**Required work**
Within the records below, find the line with "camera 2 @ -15" and the line with "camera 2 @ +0", then reproduce exactly those two lines and all lines between them, without any picture.

Start of Supplied records

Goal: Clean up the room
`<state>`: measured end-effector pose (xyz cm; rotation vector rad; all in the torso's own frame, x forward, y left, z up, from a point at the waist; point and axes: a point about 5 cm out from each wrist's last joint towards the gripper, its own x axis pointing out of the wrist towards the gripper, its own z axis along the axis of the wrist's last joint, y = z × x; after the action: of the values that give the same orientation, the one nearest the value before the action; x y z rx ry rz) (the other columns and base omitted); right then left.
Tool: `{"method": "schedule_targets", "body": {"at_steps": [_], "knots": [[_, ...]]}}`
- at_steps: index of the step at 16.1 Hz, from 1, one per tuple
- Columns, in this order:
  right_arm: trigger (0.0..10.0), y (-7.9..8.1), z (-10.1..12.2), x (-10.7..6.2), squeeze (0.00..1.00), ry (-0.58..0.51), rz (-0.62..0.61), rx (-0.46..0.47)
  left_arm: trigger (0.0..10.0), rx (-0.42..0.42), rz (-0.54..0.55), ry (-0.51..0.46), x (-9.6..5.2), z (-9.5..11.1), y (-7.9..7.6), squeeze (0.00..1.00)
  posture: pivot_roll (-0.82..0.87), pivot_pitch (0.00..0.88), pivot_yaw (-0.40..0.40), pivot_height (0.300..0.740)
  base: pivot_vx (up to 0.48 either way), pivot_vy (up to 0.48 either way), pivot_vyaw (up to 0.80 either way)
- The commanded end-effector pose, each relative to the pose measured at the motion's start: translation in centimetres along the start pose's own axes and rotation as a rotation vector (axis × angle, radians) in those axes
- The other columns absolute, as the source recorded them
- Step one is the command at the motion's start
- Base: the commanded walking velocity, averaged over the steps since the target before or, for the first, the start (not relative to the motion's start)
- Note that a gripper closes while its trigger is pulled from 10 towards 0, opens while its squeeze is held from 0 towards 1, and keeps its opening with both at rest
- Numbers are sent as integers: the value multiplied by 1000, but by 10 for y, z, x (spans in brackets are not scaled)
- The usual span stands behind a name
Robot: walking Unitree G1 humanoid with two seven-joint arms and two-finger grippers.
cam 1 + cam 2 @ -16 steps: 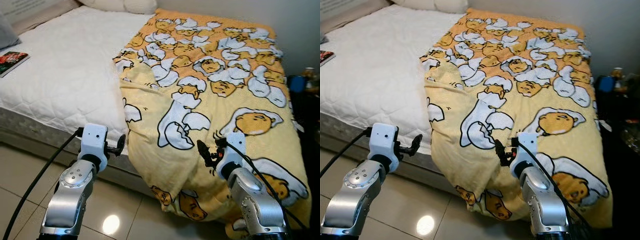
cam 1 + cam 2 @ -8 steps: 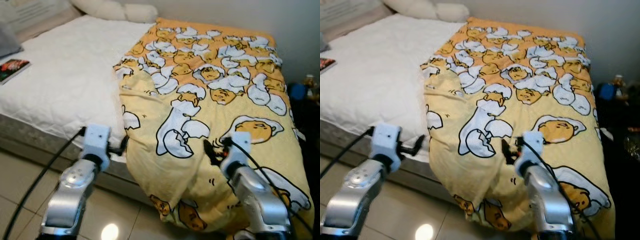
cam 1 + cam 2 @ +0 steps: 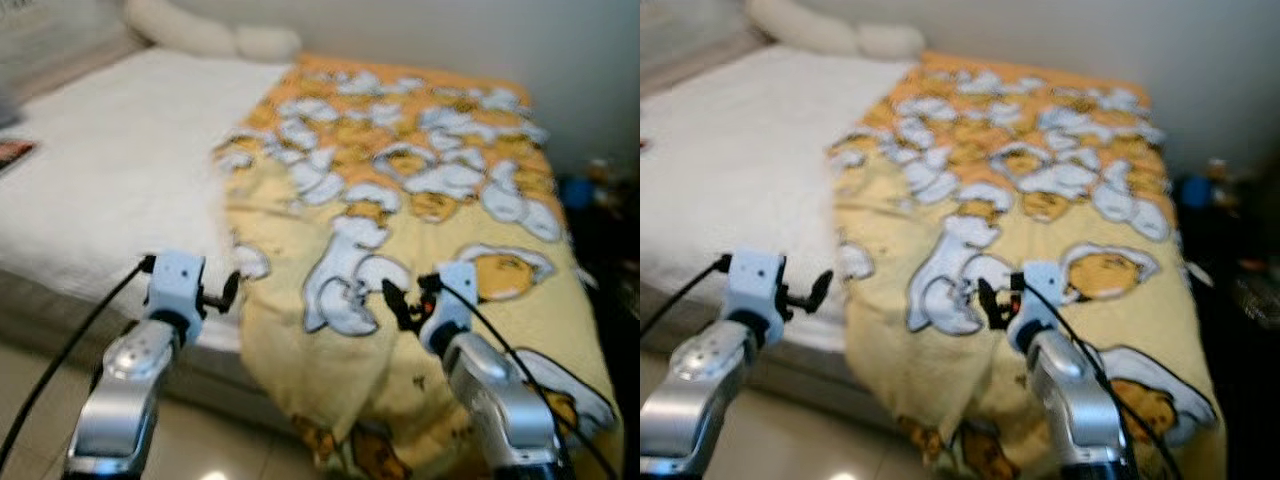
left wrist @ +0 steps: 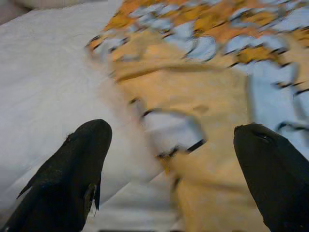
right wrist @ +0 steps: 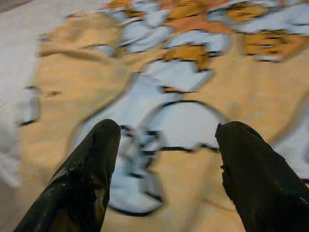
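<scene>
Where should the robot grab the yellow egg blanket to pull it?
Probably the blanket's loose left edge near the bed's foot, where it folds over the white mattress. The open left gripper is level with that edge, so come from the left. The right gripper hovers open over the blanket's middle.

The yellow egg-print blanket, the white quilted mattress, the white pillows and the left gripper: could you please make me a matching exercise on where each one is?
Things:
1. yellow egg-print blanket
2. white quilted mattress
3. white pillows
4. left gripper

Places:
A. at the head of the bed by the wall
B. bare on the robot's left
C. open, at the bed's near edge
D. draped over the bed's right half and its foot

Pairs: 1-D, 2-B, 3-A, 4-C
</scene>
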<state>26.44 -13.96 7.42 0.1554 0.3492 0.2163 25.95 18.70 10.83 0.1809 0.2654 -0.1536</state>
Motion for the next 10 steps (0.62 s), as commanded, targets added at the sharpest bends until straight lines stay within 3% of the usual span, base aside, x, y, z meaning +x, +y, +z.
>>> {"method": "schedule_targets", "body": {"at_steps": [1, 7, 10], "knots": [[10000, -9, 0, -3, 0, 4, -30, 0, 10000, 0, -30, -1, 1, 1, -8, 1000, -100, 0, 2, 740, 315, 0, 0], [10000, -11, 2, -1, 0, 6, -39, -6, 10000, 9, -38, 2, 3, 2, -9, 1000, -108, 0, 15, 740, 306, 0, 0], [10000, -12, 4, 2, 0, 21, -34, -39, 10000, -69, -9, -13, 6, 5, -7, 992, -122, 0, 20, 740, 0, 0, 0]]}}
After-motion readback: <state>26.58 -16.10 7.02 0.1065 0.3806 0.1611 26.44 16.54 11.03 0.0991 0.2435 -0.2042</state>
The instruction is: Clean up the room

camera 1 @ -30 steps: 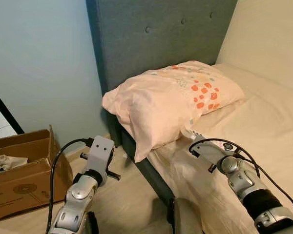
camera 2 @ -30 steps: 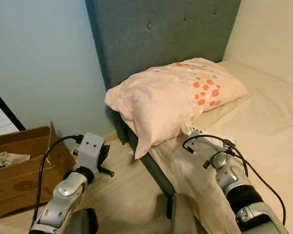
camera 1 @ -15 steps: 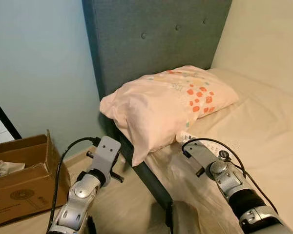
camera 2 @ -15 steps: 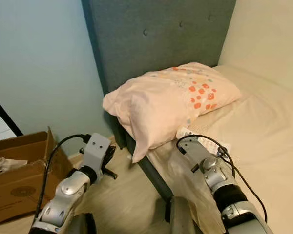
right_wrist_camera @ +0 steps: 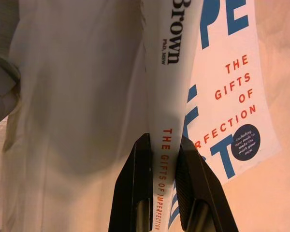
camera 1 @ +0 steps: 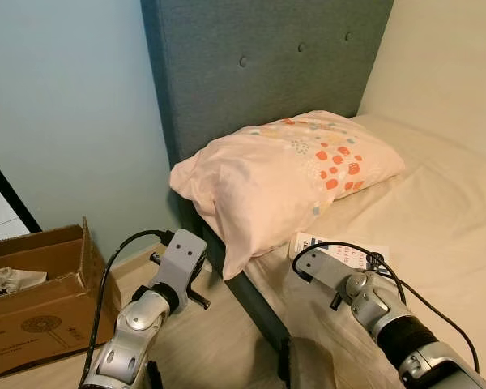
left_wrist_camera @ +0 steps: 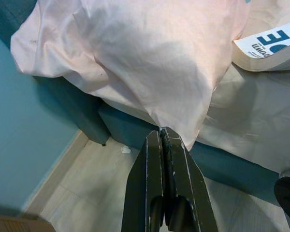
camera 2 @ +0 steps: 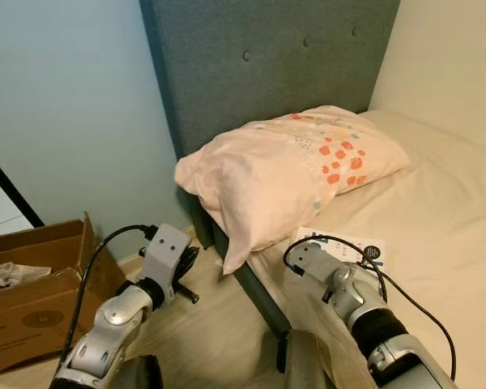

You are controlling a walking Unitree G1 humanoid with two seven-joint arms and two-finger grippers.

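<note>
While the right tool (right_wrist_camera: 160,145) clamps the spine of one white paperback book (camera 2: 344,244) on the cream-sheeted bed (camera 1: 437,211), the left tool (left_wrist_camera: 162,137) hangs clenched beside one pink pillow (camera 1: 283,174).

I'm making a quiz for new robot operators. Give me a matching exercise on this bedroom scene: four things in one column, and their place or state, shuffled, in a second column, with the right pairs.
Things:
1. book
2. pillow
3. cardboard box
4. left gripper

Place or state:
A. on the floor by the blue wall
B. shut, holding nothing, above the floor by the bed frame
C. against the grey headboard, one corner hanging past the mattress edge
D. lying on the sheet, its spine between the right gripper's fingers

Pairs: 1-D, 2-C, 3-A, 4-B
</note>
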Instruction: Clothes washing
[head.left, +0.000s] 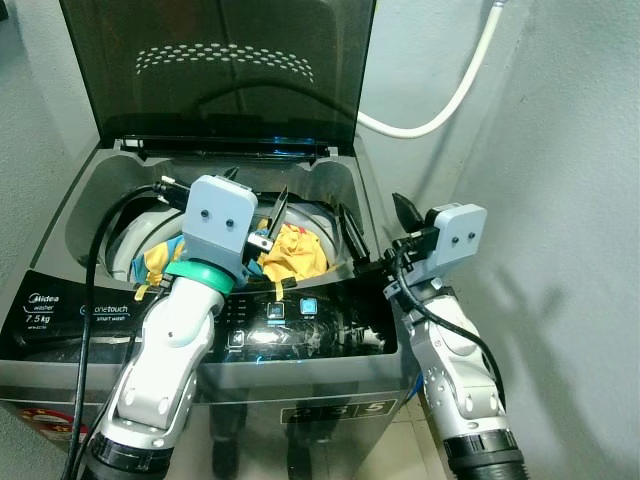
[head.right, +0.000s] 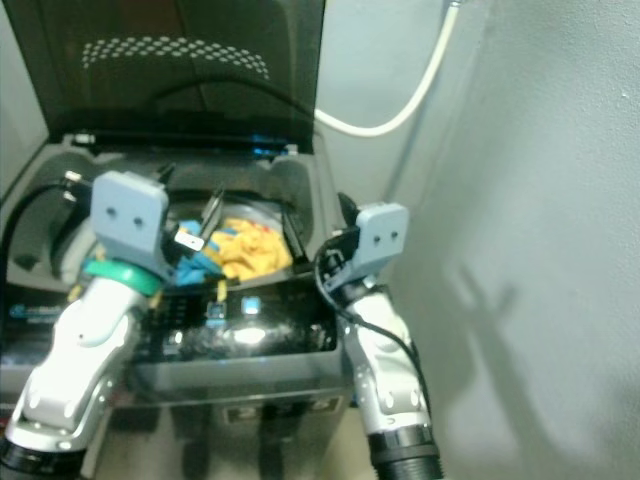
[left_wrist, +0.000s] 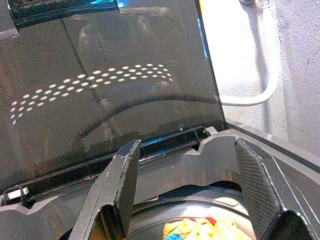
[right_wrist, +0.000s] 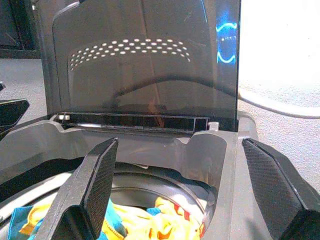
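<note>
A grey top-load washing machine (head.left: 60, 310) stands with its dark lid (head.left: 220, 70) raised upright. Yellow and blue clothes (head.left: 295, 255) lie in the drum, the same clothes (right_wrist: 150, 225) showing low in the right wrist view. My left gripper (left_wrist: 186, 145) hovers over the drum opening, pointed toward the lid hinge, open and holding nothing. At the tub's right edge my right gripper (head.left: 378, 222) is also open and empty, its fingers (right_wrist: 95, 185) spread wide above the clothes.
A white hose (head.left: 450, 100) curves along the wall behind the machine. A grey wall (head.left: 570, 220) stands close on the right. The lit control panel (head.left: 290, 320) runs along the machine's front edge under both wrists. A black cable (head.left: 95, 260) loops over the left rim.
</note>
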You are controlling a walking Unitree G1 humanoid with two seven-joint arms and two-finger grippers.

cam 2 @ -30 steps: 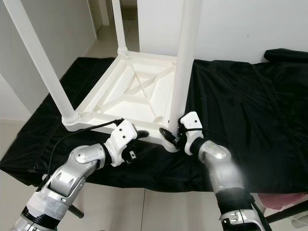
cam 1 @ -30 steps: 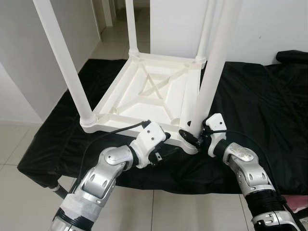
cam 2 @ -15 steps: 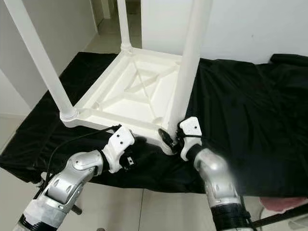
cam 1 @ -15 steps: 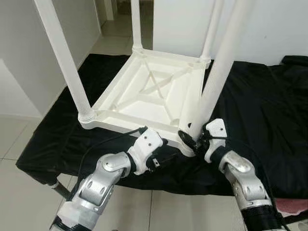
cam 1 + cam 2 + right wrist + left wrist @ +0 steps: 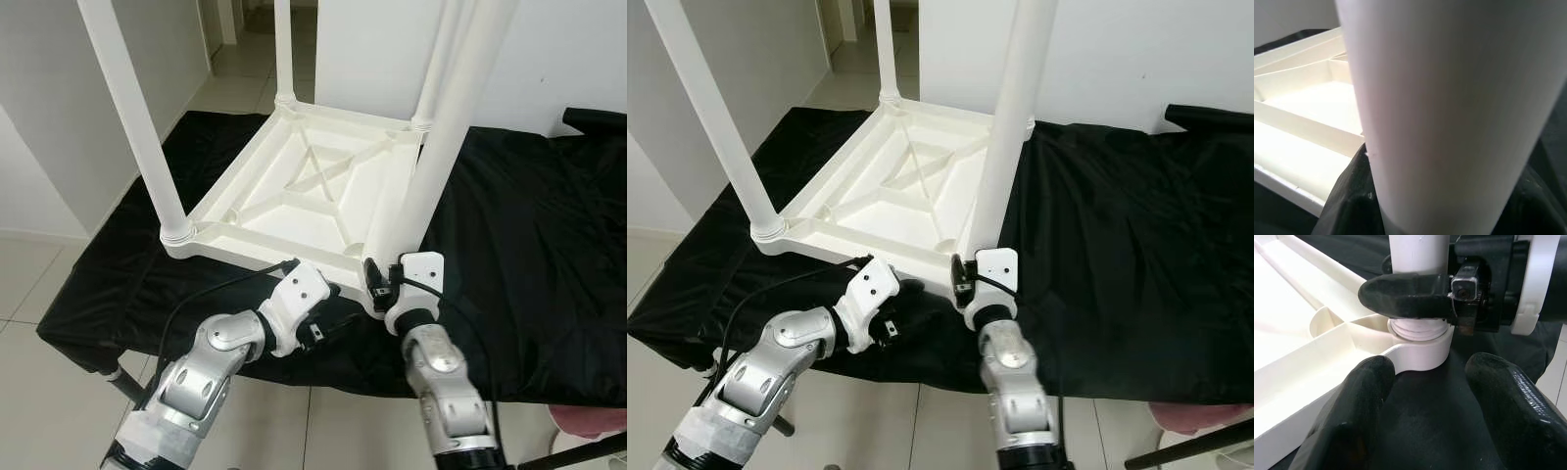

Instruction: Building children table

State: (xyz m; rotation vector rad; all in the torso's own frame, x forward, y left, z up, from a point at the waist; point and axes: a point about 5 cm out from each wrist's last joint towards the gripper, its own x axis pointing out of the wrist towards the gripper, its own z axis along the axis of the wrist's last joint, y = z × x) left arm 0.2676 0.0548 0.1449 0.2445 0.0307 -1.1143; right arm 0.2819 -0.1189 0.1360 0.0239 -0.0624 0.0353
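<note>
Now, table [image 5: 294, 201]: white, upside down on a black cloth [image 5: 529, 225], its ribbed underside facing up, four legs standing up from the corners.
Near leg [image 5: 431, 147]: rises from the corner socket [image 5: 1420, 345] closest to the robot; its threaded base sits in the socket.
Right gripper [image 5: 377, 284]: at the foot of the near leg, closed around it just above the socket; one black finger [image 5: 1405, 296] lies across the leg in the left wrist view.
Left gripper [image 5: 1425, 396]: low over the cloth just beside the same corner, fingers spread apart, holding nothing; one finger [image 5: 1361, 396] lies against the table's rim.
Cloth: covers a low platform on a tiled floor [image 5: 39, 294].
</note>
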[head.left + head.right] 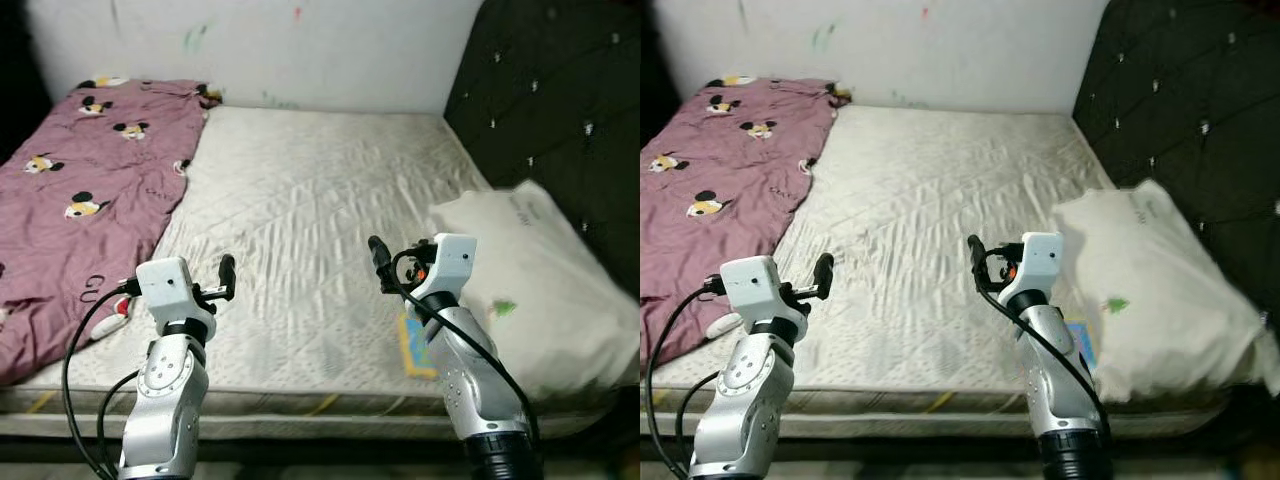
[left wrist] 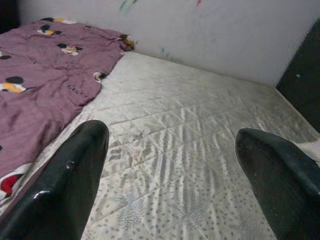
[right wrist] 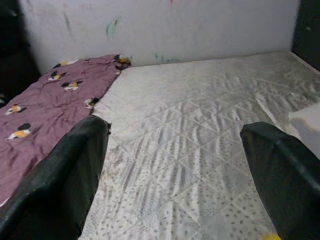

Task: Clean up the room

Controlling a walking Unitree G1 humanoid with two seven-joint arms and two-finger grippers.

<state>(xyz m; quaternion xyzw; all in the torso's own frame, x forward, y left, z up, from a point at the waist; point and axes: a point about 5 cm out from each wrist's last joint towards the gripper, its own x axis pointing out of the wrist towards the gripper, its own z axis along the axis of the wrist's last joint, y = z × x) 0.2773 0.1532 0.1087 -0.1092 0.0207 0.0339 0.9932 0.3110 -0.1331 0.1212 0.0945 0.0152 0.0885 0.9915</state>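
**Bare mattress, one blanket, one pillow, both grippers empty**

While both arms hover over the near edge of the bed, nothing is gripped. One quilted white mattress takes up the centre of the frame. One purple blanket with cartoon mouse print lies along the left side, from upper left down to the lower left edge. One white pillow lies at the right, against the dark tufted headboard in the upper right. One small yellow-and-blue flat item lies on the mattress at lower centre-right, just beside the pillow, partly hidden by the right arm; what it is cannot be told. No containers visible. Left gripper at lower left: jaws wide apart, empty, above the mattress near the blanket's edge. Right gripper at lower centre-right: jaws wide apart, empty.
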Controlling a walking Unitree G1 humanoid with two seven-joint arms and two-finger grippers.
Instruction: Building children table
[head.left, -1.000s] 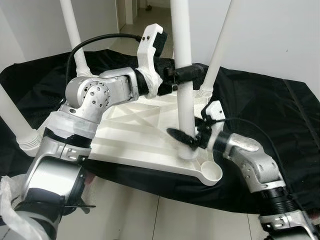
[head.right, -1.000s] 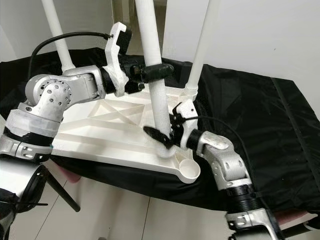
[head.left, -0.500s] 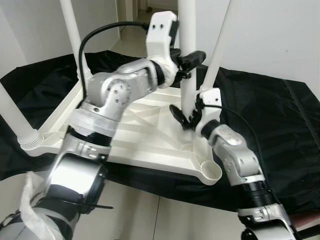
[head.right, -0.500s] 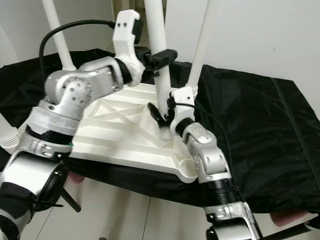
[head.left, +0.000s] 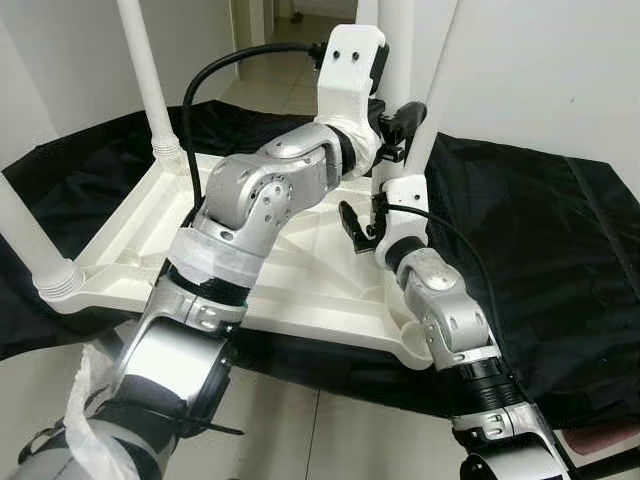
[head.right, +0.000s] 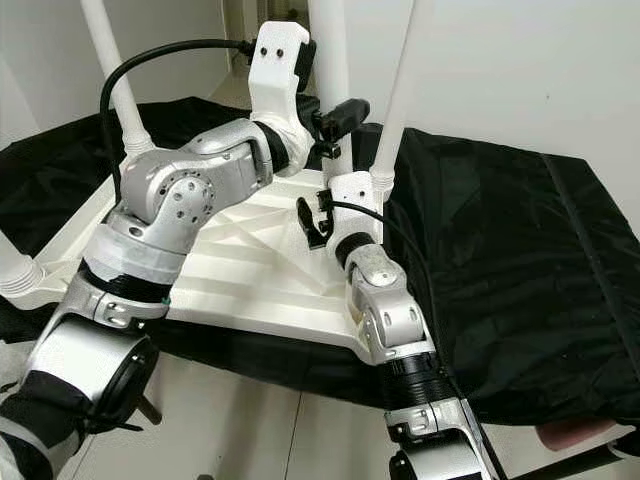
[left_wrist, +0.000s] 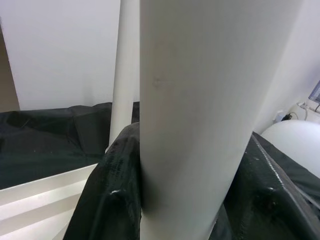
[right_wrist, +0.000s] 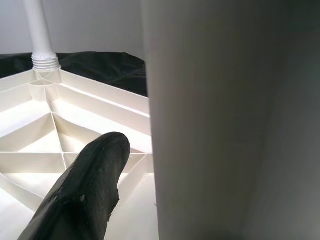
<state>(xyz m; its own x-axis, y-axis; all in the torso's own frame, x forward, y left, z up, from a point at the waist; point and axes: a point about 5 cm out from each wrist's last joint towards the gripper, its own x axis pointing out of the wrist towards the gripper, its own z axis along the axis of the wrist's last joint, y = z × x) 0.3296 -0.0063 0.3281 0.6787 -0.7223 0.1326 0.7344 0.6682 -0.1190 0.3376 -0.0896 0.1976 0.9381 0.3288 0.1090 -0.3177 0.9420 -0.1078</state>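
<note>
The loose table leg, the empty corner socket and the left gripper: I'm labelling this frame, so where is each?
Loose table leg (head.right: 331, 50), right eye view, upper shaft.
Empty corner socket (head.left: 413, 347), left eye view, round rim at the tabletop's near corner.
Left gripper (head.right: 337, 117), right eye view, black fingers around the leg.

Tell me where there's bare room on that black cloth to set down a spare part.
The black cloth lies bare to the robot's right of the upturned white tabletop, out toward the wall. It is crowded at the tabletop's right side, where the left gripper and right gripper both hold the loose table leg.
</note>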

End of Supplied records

**Result of this exercise**
camera 2 @ -15 steps: 
right_wrist_camera @ +0 steps: 
camera 1 @ +0 steps: 
left_wrist_camera @ +0 steps: 
camera 2 @ +0 steps: 

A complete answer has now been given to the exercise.